→ Exercise objective: Scan the listing for "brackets" and copy out each line that has it.

→ Data shown:
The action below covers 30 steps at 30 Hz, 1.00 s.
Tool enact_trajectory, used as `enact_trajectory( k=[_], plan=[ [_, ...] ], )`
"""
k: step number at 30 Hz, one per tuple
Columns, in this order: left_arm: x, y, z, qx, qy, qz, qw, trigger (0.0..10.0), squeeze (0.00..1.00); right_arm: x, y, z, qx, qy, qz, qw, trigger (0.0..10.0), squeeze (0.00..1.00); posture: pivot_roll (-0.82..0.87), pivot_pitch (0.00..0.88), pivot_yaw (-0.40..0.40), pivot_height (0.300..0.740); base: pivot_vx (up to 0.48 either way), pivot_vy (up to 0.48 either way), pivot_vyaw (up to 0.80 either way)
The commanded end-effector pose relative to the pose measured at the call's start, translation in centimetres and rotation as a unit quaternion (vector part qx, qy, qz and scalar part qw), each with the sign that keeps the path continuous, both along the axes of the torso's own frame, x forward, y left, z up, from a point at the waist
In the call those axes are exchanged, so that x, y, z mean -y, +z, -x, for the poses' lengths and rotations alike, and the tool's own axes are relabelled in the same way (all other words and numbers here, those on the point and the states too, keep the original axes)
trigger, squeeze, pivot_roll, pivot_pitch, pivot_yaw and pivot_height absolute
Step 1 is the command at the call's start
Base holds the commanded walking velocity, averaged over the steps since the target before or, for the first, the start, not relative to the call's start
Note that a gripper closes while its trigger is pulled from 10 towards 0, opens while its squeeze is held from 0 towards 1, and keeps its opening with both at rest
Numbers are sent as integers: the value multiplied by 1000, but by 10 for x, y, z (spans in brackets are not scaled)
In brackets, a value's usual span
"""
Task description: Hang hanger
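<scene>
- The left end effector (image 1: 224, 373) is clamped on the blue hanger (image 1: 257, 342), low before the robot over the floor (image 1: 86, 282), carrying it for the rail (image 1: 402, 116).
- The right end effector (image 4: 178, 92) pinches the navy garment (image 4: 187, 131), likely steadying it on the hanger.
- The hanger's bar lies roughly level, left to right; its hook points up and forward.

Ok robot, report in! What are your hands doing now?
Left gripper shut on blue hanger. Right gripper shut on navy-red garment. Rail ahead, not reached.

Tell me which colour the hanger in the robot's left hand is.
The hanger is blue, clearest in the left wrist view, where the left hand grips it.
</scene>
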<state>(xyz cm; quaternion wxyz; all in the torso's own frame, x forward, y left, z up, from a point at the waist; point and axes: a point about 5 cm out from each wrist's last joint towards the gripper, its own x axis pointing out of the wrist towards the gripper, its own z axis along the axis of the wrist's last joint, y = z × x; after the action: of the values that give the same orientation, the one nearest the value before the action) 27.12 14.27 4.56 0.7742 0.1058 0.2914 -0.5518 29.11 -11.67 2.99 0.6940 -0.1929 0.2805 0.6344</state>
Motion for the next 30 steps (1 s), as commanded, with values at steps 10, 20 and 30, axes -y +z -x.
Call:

→ Reply to the task:
Numbers are sent as integers: the value multiplied by 1000, but by 10 for x, y, z (spans in brackets are not scaled)
In brackets, a value's usual span

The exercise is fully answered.